Background on the current situation[edit]

Every wikipedia has multiple namespaces:

  • Special, for statistics, recent changes, page history, page moving, etc.;
  • Main, the core content of the Wikipedia or Wiktionary, depending on the site;
  • Main_talk, for discussions of the content of the corresponding article in Main;
  • Wikipedia, information pages about this Wikipedia, in Wiktionary, this namespace is called Wiktionary;
  • Wikipedia_talk, for discussions about the corresponding information page in Wikipedia;
  • Image, information about uploaded images;
  • Image_talk, for discussions about the corresponding image page in Image;
  • User, information about users;
  • User_talk, for discussions with the user.

Only one of these namespaces, Main, has a default start page.

What could we improve[edit]

Make user language interface configurable[edit]

The user must be able to choose the language of the interface. For registered user this can be a preference setting. The software can determine the language from the browser's response. For anonymous visitors, the interface language should probably match the language of the page they're watching.

Merge language and Wiktionary databases into one[edit]

We can distinguish three separate dimensions:

  • language: undecided, en, de, fr, ...
  • namespace: encyclopedia, dictionary, user, special, quotes, books, meta, media, sept11.
  • relevance: article and talk

Together they form a cube where each intersection can be identified as a wikipedia that is already in use or has been suggested on thoughts on language integration.

By using these three dimensions, we can merge the different databases and rearrange the current content:

  • undecided:meta:article+talk: the current Meta Wikipedia
  • en:encyclopedia:article+talk: the article+talk namespace of the current English Wikipedia
  • en:dictionary:article+talk: the Wiktionary article+talk namespace
  • en:meta:article+talk: the Wikipedia namespace of the current English Wikipedia and Wiktionary projects
  • undecided:media:article+talk: the Image namespace for language neutral images
  • en:media:article+talk: the Image namespace for the current English language Image.
  • en:user:article+talk: user pages for English language wikipedians.
  • undecided:special: special pages for the entire project (statistics, moving pages across namespaces and languages, etc.)
  • en:special: special pages with English language preference

This enables the following new categories:

  • undecided:encyclopedia: the new interlanguage portal to the encyclopedia
  • undecided:dictionary: the new interlanguage portal to the dictionary
  • undecided:user:article+talk: a single signon for Wikipedians

Move interlanguage links to Wiktionary[edit]

As remarked above, the interlanguage links make up a rudimentary foreign language dictionary.

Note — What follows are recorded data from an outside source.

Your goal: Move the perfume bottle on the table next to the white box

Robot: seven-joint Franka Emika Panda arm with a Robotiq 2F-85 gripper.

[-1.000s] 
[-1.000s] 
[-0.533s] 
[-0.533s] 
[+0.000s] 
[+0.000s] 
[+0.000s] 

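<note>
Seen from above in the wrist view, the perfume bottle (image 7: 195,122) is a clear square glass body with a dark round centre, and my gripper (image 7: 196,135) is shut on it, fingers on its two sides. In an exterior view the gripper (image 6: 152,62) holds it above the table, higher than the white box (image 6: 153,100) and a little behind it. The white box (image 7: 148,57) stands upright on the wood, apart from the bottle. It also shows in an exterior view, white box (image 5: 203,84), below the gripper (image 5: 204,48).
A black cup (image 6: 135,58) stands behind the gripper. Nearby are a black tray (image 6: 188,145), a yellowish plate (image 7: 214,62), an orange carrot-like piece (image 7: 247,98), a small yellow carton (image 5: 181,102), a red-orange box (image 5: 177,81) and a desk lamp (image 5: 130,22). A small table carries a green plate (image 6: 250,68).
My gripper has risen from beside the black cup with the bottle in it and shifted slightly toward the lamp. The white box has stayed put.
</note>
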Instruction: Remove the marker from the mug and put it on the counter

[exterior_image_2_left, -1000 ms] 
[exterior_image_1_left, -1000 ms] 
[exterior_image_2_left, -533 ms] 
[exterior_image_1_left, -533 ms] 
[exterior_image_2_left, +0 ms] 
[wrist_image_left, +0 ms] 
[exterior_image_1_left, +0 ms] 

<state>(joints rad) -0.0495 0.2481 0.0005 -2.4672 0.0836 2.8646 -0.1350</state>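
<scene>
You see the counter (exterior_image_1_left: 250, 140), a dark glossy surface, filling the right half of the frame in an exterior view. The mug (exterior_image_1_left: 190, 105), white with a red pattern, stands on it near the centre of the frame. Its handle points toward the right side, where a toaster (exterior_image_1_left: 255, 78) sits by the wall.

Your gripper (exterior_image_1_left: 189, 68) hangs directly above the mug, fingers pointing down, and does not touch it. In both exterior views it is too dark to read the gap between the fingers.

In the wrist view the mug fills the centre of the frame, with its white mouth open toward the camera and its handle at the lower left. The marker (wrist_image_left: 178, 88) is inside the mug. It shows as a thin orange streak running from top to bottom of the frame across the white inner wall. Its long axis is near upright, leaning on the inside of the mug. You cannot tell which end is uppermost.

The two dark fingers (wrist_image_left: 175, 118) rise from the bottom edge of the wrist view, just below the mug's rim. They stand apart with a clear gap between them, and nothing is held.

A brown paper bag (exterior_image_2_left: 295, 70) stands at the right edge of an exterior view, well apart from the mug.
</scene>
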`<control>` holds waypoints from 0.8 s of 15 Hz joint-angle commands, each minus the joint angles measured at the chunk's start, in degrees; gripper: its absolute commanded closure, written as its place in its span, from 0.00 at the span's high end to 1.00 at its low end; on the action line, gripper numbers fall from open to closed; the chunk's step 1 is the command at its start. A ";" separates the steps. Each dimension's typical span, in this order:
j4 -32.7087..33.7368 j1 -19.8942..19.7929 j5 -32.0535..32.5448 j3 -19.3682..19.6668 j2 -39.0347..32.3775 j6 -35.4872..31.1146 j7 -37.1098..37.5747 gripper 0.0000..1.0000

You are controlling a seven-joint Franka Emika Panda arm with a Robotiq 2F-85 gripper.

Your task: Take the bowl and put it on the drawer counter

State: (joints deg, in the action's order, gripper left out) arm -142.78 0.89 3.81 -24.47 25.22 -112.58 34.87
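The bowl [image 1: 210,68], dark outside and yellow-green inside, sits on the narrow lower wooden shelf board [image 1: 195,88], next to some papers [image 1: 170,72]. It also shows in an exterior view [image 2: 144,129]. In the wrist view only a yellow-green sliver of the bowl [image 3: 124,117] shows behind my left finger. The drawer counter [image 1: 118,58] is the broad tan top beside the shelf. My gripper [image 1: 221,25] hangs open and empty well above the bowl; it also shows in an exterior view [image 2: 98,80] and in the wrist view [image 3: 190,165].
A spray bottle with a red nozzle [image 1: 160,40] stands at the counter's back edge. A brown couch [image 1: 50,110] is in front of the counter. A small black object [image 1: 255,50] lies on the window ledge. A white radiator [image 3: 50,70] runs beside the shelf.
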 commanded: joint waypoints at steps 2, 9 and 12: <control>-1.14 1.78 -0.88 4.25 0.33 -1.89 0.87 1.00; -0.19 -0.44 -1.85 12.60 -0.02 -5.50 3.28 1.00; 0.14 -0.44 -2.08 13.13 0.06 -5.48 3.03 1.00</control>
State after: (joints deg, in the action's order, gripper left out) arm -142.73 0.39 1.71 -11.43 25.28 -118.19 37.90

That information should go into a dictionary and Wiktionary is our dictionary project. Instead of the multitude of language links at the top (and bottom) of the page, the software should show the availability of articles in the other projects.

Let's illustrate this with an example. Above the Wikipedia article on w:Alexander the Great there can be links to dictionary (how to write his name in different languages), quote (interesting things he said), image (all available images depicting him), textbook (book about his life and accomplishments), user (maybe there's a user with this handle)


Changes to the database[edit]

All relevant tables need to have a language field: cur, old, archive, recentchanges and user. The first four specify the language of the article while user_lang will specify the language of the user's interface.

To ensure consistency when all languages are put into one common database, the ID's should be prefixed with a number to avoid clashes. Barring that all languages can be copied into the database while adding the language field.

The only problem is the merging of the Wikipedia:Wikipedia and Wiktionary:Wiktionary namespace as they will be folded into a common namespace for the English language.


Current situation[edit]

Various interest by Ap, Kowey, BV et al. in the past. This page last significantly edited Dec, 2003.